→ What you have to do
All entries need to be written out again exactly, without their pictures.

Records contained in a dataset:
┄┄┄┄┄┄┄┄┄┄┄┄┄┄┄┄┄┄┄┄

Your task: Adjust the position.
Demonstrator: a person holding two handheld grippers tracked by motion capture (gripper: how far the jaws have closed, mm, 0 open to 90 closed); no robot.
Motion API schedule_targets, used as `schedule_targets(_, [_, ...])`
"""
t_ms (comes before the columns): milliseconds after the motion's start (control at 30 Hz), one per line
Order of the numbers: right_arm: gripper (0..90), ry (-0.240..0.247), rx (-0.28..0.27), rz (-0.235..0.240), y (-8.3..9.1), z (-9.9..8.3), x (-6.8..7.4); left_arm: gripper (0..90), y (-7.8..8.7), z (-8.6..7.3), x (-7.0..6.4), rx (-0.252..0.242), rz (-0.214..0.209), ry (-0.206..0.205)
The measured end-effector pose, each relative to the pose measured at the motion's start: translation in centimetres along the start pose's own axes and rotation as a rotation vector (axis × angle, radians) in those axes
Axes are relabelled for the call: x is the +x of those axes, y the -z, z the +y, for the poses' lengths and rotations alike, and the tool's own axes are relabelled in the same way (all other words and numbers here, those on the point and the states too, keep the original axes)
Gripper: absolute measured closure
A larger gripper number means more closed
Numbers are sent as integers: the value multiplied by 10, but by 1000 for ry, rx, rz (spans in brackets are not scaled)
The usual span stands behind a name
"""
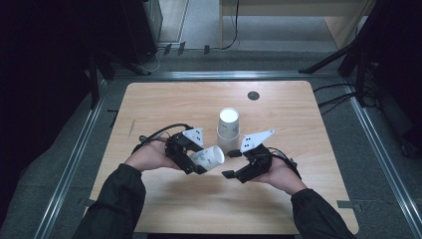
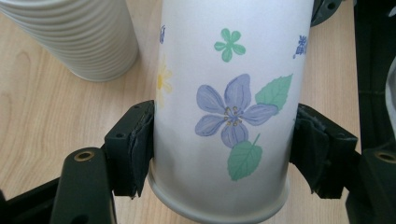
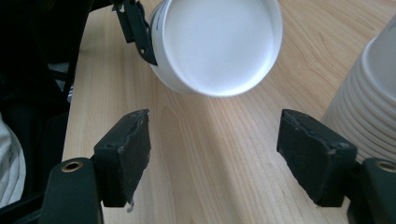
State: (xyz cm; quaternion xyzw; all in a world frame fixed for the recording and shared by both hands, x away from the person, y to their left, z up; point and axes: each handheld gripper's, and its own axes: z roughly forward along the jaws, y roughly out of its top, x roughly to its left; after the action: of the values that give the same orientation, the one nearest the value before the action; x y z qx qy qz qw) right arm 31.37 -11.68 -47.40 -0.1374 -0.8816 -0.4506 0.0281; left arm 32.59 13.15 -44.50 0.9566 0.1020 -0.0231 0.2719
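My left gripper (image 1: 195, 162) is shut on a white paper cup (image 1: 208, 158) printed with flowers, held on its side just above the table. In the left gripper view the cup (image 2: 224, 112) sits between both pads, rim toward the camera. My right gripper (image 1: 232, 163) stands open just right of it, jaws wide apart, facing the cup's flat base (image 3: 217, 44). A stack of upside-down white cups (image 1: 228, 128) stands on the table just behind both grippers; its ribbed rims (image 2: 74, 37) appear at upper left of the left gripper view.
The wooden table (image 1: 164, 104) has a round black grommet (image 1: 253, 95) near its far edge. Dark floor and metal rails surround the table. The cup stack (image 3: 369, 112) stands close to my right gripper's right jaw.
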Motion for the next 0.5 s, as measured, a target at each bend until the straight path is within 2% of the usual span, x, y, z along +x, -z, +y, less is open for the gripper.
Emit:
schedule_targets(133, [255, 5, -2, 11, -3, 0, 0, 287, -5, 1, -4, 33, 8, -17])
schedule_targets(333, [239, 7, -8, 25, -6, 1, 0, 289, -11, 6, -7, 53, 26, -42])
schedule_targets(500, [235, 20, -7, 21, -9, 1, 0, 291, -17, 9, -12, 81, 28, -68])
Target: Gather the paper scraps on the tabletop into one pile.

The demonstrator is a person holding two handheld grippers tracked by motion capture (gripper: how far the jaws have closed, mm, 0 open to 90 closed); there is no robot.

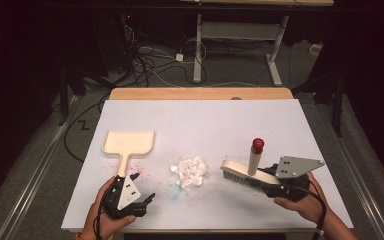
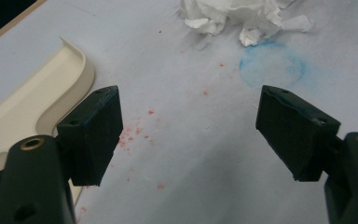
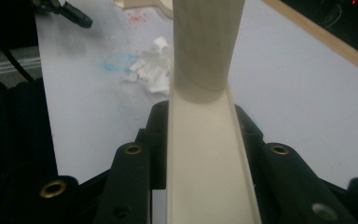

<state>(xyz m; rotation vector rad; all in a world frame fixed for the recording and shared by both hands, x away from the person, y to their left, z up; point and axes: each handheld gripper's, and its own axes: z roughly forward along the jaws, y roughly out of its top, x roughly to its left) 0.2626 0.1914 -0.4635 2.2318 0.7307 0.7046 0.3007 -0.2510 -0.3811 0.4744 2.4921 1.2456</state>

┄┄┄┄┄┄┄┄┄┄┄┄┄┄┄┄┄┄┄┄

→ Written response
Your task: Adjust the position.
Demonstrator: a person holding two handheld grippers tracked by motion capture (gripper: how far the jaws have closed, mm, 0 open to 90 closed); no robot.
Motion API schedule_targets, used as `schedule_targets(_, [_, ...])`
"""
t_ms (comes before the columns): milliseconds after the motion's start (control at 30 Hz), one per line
Order of the numbers: right_arm: gripper (0..90), ry (-0.240..0.247), rx (-0.28..0.27), rz (-0.235..0.240), y (-8.3..9.1), z (-9.9..8.3), x (-6.8..7.4); left_arm: gripper (0..90), y (-7.8..8.7), z (-8.6..7.3), x (-7.0..6.4), rx (-0.252..0.242), rz (-0.214..0.209), ry (-0.206..0.205)
The measured end-effector pose, each relative to the pose measured at the motion's start: translation in centimetres along the start pose's own axes and rotation as a rotation vector (axis × angle, radians) in those axes
Axes are relabelled for the call: x is the +x of those axes, y the -z, z the +y, for the poses' lengths and rotations alike, and the tool's own axes are relabelled in the same way (all other words and numbers here, those on the point and the states too, keep the original axes)
Gripper: absolute measured closure
A larger gripper number means more closed
Numbers are sent as integers: the value multiplied by 10, but by 1000 for ry, rx, rz (spans in brackets are not scaled)
The usual span stands behind a name
"""
State: (xyz cm; quaternion xyzw; all in a world frame fixed for the recording and shared by both hands, x away from the person, y to their left, z up; point and axes: each handheld gripper's, and its own axes: z roughly forward along the jaws, y roughly out of its top, x roughly to its left; after the action: of the values that give the same orientation, the one nearest the value before the action; x y z qx qy qz qw) right arm 31.37 -11.68 -47.40 -0.1374 -0.8816 -0.4506 0.0281; left arm 32.59 13.15 -44.50 0.9566 0.1020 -0.0231 0.2719
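My left gripper (image 1: 195, 162) is shut on a white paper cup (image 1: 208, 158) printed with flowers, held on its side just above the table. In the left gripper view the cup (image 2: 224, 112) sits between both pads, rim toward the camera. My right gripper (image 1: 232, 163) stands open just right of it, jaws wide apart, facing the cup's flat base (image 3: 217, 44). A stack of upside-down white cups (image 1: 228, 128) stands on the table just behind both grippers; its ribbed rims (image 2: 74, 37) appear at upper left of the left gripper view.
The wooden table (image 1: 164, 104) has a round black grommet (image 1: 253, 95) near its far edge. Dark floor and metal rails surround the table. The cup stack (image 3: 369, 112) stands close to my right gripper's right jaw.
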Motion for the next 0.5 s, as measured, a target at each bend until the straight path is within 2% of the usual span, x, y, z along +x, -z, +y, less is open for the gripper.
Emit:
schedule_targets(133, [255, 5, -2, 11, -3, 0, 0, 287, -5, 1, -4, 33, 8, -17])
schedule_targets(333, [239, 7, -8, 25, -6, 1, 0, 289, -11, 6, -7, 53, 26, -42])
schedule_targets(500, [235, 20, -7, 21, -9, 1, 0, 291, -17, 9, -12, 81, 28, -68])
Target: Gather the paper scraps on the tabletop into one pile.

The demonstrator is a person holding two handheld grippers tracked by motion capture (gripper: how far the jaws have closed, mm, 0 open to 90 closed); there is no robot.


<state>(xyz m; rotation vector rad; all in a world frame fixed for the recording and shared by both hands, x away from the person, y to their left, z up; point and axes: each handheld gripper's, and its own axes: z roughly forward along the jaws, y roughly out of its top, x roughly to its left) 0.2626 0.1914 -0.4635 2.2318 0.7307 0.7046 0.3007 -0.2510 -0.3811 0.4744 2.4921 1.2456</state>

What this exercise asked for has been supplied.